Assigned task.
Look below for the line with "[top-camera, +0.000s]" and the line with "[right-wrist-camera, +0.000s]"; repeat exactly those two lines and all lines between them, but no pictures.

•••

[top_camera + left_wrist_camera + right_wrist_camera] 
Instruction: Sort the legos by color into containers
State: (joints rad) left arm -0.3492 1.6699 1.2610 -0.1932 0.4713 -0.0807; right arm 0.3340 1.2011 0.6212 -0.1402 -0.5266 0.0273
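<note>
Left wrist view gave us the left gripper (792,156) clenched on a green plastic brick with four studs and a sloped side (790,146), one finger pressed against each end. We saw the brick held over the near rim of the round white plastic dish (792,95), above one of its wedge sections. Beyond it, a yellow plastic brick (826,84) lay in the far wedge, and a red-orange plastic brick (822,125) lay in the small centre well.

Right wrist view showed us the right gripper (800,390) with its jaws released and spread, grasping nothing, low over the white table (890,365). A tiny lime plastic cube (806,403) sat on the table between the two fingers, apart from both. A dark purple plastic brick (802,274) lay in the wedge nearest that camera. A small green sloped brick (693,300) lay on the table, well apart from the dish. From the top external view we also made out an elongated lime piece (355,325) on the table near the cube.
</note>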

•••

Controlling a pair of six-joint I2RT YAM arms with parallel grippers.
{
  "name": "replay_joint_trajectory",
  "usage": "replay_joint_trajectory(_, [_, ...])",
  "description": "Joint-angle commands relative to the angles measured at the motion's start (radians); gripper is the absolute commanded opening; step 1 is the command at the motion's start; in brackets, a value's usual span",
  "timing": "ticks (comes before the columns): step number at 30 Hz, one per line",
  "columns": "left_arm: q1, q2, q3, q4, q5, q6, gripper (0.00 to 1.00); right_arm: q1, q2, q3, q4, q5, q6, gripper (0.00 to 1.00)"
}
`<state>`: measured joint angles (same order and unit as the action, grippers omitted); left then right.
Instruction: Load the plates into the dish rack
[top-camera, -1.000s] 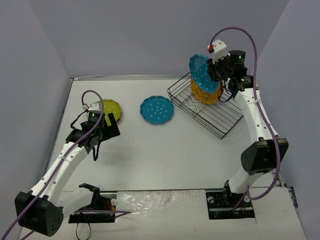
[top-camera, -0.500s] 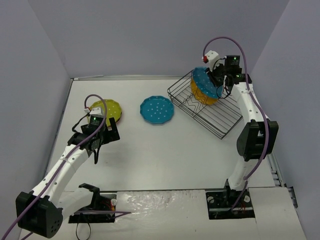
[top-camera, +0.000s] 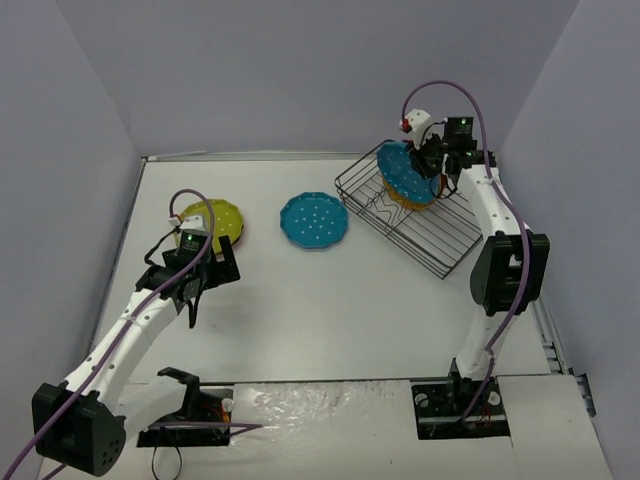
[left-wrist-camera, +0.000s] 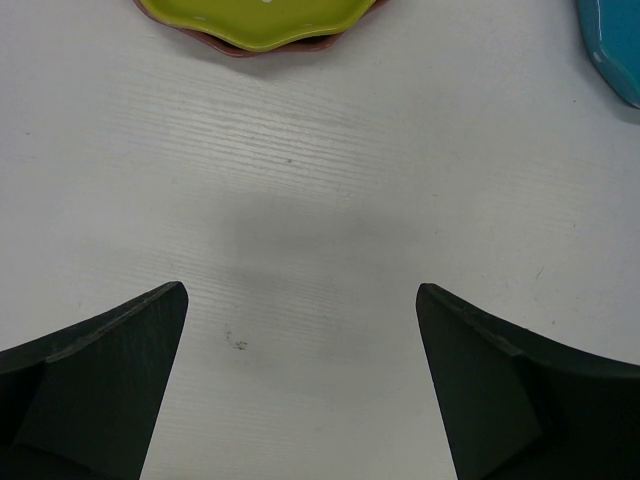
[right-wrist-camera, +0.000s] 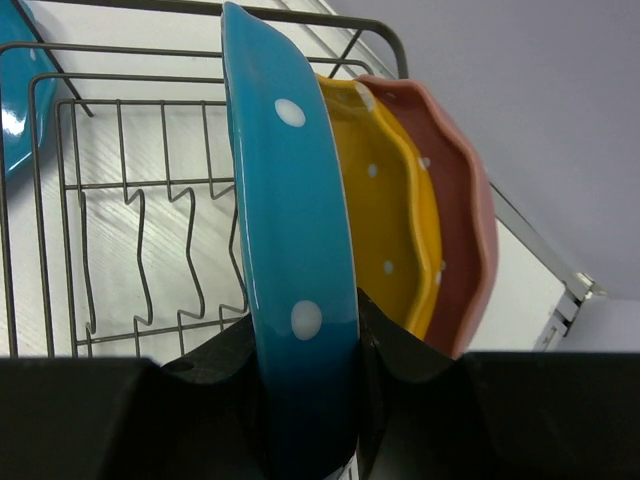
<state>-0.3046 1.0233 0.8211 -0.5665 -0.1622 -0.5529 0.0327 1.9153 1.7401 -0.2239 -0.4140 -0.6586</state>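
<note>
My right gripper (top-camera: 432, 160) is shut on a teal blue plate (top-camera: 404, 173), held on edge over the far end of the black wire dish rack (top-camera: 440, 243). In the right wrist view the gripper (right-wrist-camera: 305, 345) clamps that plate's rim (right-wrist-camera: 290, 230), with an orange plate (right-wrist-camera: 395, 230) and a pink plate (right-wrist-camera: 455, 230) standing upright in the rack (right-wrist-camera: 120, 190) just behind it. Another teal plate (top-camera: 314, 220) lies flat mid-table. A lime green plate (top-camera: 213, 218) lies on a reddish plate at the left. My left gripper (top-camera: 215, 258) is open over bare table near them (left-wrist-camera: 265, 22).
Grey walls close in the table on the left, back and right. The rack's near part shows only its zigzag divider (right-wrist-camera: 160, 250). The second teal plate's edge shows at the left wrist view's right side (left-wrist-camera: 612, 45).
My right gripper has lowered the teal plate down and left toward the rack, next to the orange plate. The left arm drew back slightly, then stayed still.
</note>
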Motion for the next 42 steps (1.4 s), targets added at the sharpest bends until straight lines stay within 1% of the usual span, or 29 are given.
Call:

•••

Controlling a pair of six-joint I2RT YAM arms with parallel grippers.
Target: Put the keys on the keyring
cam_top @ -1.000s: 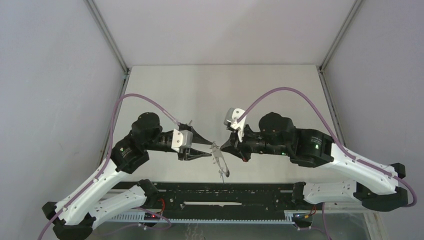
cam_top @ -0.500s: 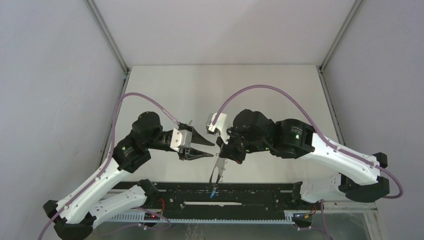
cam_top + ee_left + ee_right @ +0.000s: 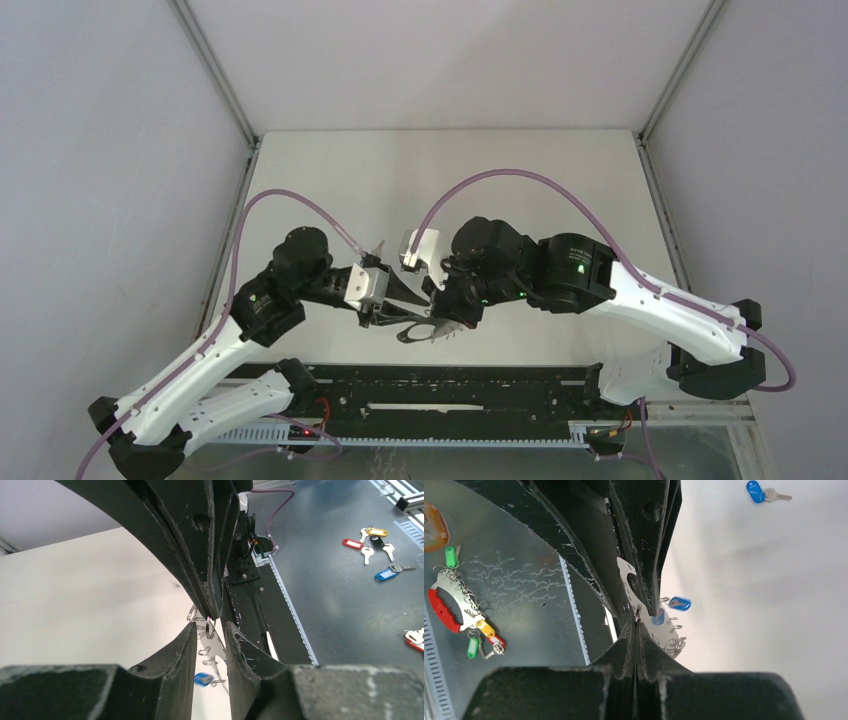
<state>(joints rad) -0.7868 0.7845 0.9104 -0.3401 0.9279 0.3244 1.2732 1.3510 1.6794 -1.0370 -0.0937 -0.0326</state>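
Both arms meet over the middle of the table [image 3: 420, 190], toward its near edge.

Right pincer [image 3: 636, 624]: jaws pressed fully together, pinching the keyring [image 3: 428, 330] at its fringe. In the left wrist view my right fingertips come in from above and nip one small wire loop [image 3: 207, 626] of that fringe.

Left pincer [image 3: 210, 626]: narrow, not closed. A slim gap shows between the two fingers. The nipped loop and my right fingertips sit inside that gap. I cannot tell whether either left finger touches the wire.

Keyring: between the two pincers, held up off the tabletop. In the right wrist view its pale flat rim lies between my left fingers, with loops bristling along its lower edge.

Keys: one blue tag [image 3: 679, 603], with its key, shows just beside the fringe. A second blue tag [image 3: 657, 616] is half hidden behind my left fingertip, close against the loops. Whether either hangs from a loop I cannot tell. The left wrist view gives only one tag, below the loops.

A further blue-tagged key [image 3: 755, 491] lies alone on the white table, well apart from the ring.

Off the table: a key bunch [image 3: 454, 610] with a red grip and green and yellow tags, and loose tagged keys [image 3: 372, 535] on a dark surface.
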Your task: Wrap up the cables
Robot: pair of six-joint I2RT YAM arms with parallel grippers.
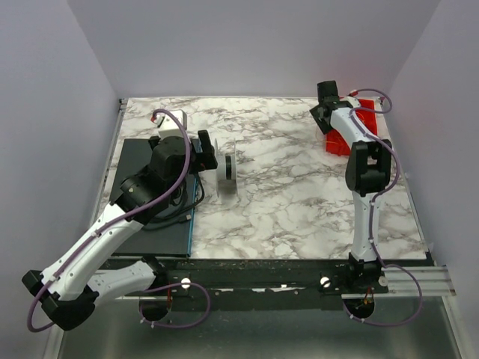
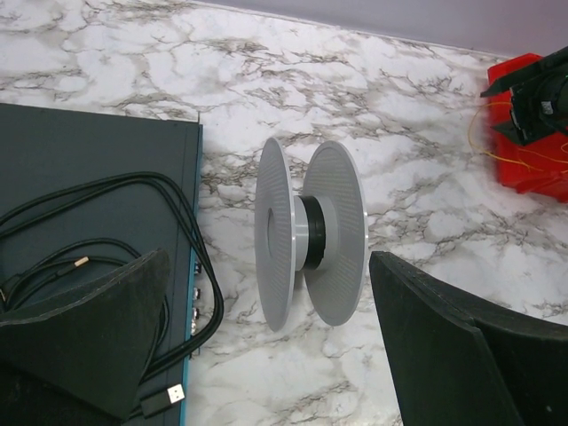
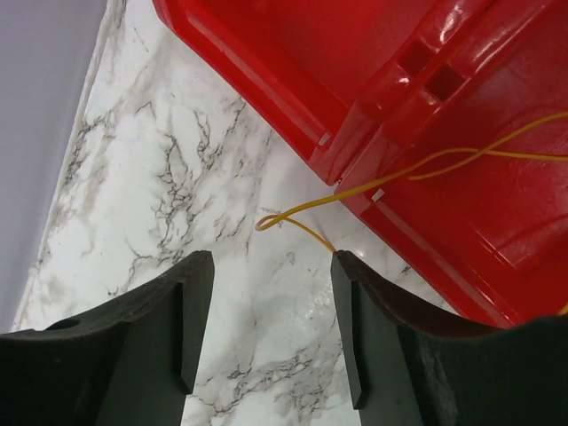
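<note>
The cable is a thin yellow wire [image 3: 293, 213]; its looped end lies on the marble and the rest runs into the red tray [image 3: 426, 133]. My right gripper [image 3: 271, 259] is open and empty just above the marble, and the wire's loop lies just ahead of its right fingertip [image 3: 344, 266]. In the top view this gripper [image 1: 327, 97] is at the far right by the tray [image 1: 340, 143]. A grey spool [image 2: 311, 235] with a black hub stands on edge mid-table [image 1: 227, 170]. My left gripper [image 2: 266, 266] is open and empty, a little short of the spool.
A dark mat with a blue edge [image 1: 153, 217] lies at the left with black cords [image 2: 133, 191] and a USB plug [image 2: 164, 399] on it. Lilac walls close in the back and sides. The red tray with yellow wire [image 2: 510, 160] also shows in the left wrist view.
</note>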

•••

Written response.
[top-camera, +0.000s] 
[left-wrist-camera, +0.000s] 
[right-wrist-camera, +0.000s] 

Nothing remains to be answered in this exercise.